Gateway City #1-3 (Sassafras Press)
One of our essential picks from this year’s True Believers, the beautiful painted covers of Russell M. Olson’s Gateway City evoke memories of vintage adverts and posters from a pre Mad Men era – all stylish poses, soft pencil and pastel colours. However, lurking in the pages of the book itself is a strange and twisting tale of bootleggers, private eyes and intergalactic visitors! But will this new series be one that opens the gate to an exciting new creator or will it remain firmly shut?
Publisher: Sassafras Press
Writer: Russell M. Olson
Artist: Russell M. Olson
Price: £3.50 from Russell’s Etsy Store
St Louis is the titular Gateway City, traditionally called that because it is the gateway to the west, but in this instance because it is the crossroads to other worlds. The story starts off in fairly traditional pulp style with private eye ‘Lundy’ Lundqvist reporting back on a case about bootleggers and bears. But things soon begin to take a turn for the surreal as we are introduced to a gang of peculiar misfits who have arrived in St. Louis and attempt to take over organised crime, with Lundy caught in the middle. As our story develops we begin to learn more about the citizens of Gateway City, and discover Lundy has a more significant link to these otherworldly visitors (as a result of a chance encounter during his time as a pilot in World War One), and this sees him taken on an even more fantastic journey that sees him fight for his life in a truly unexpected arena.
It’s difficult to expand on the plot any further than this as it will give away some of the strange and peculiar directions this story heads in. And you really have to see some of them to truly believe them. At it’s core though, Gateway City’s mix of classic crime tropes with alien creatures makes for a really unique and extraordinary story that feels completely unlike anything else out there. The crime elements are handled fantastically well and you can almost smell the prohibition era booze on every page. Yet when things begin to move into new and different territories you are swept along for the journey, never quite sure where Olson is taking you next – sometimes it works, and others it doesn’t. Tonally it reminded us of both Brubaker and Philips’ Fatale, with it’s supernatural crime investigations, but also Kurt Busiek’s Astro City – especially in its stylish attempts at a very large scale narrative world.
It is this ambition which is one of its greatest strengths but also one of its main weaknesses. With a substantial roster of characters, engaged in a number of various scenarios, the plot can rush from one point to the next and sometimes it’s difficult to follow whose story is the focus. Events are sometimes told off camera and elements introduced before the previous ones have been fully resolved (especially issue to issue), and while this can make for a story that poses more questions than it answers, it can also mean the story doesn’t flow quite as you might want. While it is Lundy who is the lead in issue one, he is soon sidelined, after the flashback in issue 2, without us really understanding where he has gone, before popping up again at the end of issue 2 and then moving into issue 3 without things ever feeling completed.

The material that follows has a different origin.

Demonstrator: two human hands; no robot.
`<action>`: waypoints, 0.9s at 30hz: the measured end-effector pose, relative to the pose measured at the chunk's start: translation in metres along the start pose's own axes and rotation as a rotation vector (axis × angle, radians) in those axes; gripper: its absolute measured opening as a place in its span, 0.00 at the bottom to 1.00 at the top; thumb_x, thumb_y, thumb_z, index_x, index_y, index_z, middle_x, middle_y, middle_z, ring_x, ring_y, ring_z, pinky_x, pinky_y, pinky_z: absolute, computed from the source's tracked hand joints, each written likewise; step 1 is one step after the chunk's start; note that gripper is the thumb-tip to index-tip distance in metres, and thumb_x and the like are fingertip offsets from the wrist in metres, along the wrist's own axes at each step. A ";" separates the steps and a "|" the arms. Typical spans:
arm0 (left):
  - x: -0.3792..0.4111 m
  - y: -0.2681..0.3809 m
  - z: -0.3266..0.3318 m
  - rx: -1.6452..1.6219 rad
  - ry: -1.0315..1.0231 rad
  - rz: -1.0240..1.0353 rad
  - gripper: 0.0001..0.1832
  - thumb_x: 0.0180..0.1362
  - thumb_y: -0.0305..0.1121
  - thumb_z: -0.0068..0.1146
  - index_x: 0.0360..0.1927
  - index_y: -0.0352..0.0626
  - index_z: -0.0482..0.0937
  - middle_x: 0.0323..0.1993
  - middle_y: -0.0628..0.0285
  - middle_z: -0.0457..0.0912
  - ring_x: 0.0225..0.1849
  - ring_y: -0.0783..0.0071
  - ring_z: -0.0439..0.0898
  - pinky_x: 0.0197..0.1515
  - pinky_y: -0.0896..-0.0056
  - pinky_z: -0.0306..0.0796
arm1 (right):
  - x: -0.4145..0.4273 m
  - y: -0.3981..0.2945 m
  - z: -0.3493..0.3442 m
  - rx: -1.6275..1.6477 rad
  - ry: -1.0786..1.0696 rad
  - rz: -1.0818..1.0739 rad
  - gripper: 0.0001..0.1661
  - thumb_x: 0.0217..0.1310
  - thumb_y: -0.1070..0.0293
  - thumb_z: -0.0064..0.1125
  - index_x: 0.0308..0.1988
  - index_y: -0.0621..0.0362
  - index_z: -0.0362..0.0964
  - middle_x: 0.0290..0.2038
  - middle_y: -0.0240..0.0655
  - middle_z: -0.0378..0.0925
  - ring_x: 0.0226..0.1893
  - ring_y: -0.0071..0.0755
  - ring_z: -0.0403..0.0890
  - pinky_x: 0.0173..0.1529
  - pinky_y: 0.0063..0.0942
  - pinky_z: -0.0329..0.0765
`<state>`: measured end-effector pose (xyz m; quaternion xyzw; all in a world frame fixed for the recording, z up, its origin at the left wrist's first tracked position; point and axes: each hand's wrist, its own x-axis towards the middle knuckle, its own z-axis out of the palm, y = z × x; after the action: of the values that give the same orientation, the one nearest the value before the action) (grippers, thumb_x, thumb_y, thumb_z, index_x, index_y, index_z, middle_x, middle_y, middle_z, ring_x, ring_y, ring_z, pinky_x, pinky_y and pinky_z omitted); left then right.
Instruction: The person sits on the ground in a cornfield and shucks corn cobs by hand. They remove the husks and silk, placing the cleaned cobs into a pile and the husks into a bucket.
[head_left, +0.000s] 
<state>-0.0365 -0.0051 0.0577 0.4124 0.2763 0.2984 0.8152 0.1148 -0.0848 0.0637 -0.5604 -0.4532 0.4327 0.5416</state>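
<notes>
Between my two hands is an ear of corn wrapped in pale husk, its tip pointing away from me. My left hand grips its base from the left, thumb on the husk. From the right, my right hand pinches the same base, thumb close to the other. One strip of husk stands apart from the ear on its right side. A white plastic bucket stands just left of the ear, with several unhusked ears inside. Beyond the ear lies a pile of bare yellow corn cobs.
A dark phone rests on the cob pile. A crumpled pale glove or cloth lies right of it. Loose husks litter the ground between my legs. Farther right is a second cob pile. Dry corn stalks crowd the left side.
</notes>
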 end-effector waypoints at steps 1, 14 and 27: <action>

The best way to overcome these niggles, is to immerse yourself in the visuals, and if you do then you are rewarded with a book packed full of some truly astounding scenes. From the achingly cool covers (which we would love to have framed as prints on our walls), through to the monstrous reveal at the end of issue 1, and the out of the world twist in issue 2, Olsen’s work evokes the line work of Darwyn Cooke, the gritty edge of Sean Philips and the quirky angular characterisation of John Arcudi. His work is superbly detailed, with every page feeling like it has been taken out of a history book of St Louis, or from the pages of a classic Dick Tracey cartoon. While the colouring gives it a muted and faded vintage tone that makes Gateway City feel like a timeless classic.
While the storyline of Gateway City may struggle to live up to its lofty ambitions and it’s stunning visuals, the overall aesthetic of the book is enough to make it into a truly essential read – and one which we cannot wait to see resolved (issue 4 is apparently on it’s way very soon!). With production values and a sense of style that would rival any mainstream Image book, Gateway City is one of those books that soars above the small press landscape and feels like something really special. So be sure to enter this wondrous world of intergalactic crime noir, before the gate closes behind you!